Data excerpt>
·····

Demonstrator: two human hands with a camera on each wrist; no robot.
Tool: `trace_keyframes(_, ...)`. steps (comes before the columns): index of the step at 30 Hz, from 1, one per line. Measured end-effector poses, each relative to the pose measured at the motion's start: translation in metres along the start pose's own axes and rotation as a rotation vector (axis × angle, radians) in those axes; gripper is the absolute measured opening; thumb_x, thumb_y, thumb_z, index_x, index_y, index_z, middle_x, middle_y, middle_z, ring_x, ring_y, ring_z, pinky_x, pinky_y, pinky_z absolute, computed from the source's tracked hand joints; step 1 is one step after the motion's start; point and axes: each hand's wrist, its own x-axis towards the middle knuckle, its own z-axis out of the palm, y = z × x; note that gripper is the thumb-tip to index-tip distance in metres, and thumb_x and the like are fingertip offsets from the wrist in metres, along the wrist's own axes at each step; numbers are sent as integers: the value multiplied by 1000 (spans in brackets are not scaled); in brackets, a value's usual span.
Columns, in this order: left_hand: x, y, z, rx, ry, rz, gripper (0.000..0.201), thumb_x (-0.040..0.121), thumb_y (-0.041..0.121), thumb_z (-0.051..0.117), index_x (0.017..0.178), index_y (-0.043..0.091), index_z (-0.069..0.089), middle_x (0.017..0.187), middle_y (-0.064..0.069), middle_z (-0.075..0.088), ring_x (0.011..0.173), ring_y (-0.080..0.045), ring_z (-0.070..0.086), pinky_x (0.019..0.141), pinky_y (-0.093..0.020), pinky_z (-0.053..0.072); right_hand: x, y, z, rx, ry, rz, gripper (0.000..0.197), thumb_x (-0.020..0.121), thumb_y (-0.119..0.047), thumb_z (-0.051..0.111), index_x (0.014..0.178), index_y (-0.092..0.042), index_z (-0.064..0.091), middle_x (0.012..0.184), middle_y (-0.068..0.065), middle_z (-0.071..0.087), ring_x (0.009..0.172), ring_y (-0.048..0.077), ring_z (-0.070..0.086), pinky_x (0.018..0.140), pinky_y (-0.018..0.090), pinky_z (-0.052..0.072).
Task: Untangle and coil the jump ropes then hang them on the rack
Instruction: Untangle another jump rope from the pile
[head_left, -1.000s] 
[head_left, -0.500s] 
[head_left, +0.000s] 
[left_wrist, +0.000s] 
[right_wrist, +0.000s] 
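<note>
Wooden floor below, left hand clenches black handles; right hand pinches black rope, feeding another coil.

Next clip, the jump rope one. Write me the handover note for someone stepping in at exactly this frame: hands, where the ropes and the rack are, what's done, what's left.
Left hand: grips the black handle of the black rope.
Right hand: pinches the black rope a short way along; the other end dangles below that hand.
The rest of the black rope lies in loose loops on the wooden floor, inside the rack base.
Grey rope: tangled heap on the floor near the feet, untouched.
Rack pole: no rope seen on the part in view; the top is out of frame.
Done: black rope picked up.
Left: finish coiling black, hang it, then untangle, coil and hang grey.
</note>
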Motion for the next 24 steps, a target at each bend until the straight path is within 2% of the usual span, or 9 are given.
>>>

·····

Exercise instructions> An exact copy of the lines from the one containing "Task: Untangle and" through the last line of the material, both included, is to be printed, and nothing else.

Exercise output>
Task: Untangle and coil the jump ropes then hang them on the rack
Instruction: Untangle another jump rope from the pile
[head_left, -1.000s] 
[head_left, -0.500s] 
[head_left, +0.000s] 
[left_wrist, +0.000s] 
[right_wrist, +0.000s] 
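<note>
Wooden floor below, left hand clenches black handles; right hand pinches black rope, feeding another coil.

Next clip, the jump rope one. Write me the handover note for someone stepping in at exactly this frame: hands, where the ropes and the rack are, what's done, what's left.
Left hand: grips the black handle of the black rope.
Right hand: pinches the black rope a short way along; the other end dangles below that hand.
The rest of the black rope lies in loose loops on the wooden floor, inside the rack base.
Grey rope: tangled heap on the floor near the feet, untouched.
Rack pole: no rope seen on the part in view; the top is out of frame.
Done: black rope picked up.
Left: finish coiling black, hang it, then untangle, coil and hang grey.
</note>
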Motion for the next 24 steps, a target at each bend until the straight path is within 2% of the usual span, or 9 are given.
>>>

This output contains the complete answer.